WHAT YOU HAVE TO DO:
Every line of the material must be written out again unchanged.

- - - -

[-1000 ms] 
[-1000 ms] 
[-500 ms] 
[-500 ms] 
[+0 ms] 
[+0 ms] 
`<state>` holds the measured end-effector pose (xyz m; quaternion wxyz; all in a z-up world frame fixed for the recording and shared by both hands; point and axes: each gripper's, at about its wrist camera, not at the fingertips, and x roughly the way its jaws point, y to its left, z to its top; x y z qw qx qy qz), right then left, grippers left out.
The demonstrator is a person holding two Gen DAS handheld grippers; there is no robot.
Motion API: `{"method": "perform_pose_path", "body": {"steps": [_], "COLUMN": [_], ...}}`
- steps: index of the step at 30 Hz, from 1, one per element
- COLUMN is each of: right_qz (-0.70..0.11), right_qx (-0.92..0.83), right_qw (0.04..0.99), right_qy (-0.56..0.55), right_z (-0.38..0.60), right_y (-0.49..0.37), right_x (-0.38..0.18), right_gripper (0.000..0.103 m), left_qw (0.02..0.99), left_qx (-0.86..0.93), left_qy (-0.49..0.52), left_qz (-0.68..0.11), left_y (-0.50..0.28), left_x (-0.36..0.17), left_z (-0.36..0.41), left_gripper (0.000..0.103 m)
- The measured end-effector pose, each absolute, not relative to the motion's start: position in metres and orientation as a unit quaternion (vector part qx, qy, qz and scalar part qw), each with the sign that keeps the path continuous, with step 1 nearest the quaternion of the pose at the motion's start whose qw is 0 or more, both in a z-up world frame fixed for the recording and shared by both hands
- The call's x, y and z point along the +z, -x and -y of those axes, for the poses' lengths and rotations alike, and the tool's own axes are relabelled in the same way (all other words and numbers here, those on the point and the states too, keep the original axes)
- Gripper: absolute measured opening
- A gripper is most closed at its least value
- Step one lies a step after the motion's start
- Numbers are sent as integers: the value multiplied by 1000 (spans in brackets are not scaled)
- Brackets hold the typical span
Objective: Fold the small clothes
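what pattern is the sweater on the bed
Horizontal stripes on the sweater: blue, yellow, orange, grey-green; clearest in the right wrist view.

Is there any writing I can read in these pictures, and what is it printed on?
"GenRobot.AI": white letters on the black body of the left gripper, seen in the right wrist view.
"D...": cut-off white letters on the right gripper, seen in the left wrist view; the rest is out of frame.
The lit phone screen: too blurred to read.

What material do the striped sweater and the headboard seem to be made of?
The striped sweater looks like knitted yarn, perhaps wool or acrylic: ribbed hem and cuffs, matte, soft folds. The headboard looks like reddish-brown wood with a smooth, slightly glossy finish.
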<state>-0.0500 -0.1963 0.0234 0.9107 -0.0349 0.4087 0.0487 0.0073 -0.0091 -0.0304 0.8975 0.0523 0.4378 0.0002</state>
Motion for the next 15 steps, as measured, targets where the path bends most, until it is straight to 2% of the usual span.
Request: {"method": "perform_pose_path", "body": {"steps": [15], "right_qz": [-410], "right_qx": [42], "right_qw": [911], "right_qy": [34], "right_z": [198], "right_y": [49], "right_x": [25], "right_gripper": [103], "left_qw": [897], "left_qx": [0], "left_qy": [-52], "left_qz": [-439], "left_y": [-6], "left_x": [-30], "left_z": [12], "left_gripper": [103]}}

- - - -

RESPONSE TO THIS EXERCISE:
[-1000 ms] 
[-1000 ms] 
[-500 ms] 
[-500 ms] 
[+0 ms] 
[+0 ms] 
`<state>` holds the measured end-effector pose (xyz m; quaternion wxyz; all in a z-up world frame fixed for the recording and shared by both hands; point and axes: each gripper's, at about its wrist camera, not at the fingertips, and x roughly the way its jaws point, y to its left, z to its top; x y z qw qx qy qz), right then left, grippers left out.
The demonstrator is a person holding two Gen DAS handheld grippers; there is no robot.
Motion API: `{"method": "perform_pose_path", "body": {"steps": [_], "COLUMN": [_], ...}}`
- steps: index of the step at 30 Hz, from 1, one per element
- COLUMN is each of: right_qz (-0.70..0.11), right_qx (-0.92..0.83), right_qw (0.04..0.99), right_qy (-0.56..0.55), right_z (-0.38..0.60), right_y (-0.49..0.37), right_x (-0.38..0.18), right_gripper (0.000..0.103 m), left_qw (0.02..0.99), left_qx (-0.86..0.93), left_qy (-0.49..0.52), left_qz (-0.68..0.11), left_y (-0.50..0.28), left_x (-0.36..0.17), left_z (-0.36..0.41), left_gripper (0.000..0.103 m)
- The measured end-effector pose, each absolute, not relative to the motion's start: position in metres and orientation as a unit quaternion (vector part qx, qy, qz and scalar part qw), each with the sign that keeps the path continuous, with step 1 nearest the quaternion of the pose at the motion's start whose qw is 0 or more, both in a z-up world frame fixed for the recording and shared by both hands
- The call's x, y and z point along the +z, -x and -y of those axes, for the poses' lengths and rotations alike, and the tool's own axes are relabelled in the same way (all other words and numbers here, those on the point and the states too, keep the original axes)
- Gripper: absolute measured opening
- A gripper is most closed at its least value
- Step one lies a step after the motion's start
- Numbers are sent as integers: the value multiplied by 1000 (spans in brackets are not scaled)
- Brackets hold the typical span
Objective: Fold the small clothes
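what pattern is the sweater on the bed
Horizontal stripes on the sweater: blue, yellow, orange, grey-green; clearest in the right wrist view.

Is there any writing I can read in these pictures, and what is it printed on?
"GenRobot.AI": white letters on the black body of the left gripper, seen in the right wrist view.
"D...": cut-off white letters on the right gripper, seen in the left wrist view; the rest is out of frame.
The lit phone screen: too blurred to read.

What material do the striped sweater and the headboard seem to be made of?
The striped sweater looks like knitted yarn, perhaps wool or acrylic: ribbed hem and cuffs, matte, soft folds. The headboard looks like reddish-brown wood with a smooth, slightly glossy finish.
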<state>-0.0500 -0.1963 0.0234 0.9107 -0.0349 0.4087 0.0487 0.0073 -0.0091 -0.0304 0.8975 0.0523 0.4378 0.0002</state>
Motion for the next 15 steps, as measured, targets where the path bends most, until it is straight to 2% of the usual span.
Request: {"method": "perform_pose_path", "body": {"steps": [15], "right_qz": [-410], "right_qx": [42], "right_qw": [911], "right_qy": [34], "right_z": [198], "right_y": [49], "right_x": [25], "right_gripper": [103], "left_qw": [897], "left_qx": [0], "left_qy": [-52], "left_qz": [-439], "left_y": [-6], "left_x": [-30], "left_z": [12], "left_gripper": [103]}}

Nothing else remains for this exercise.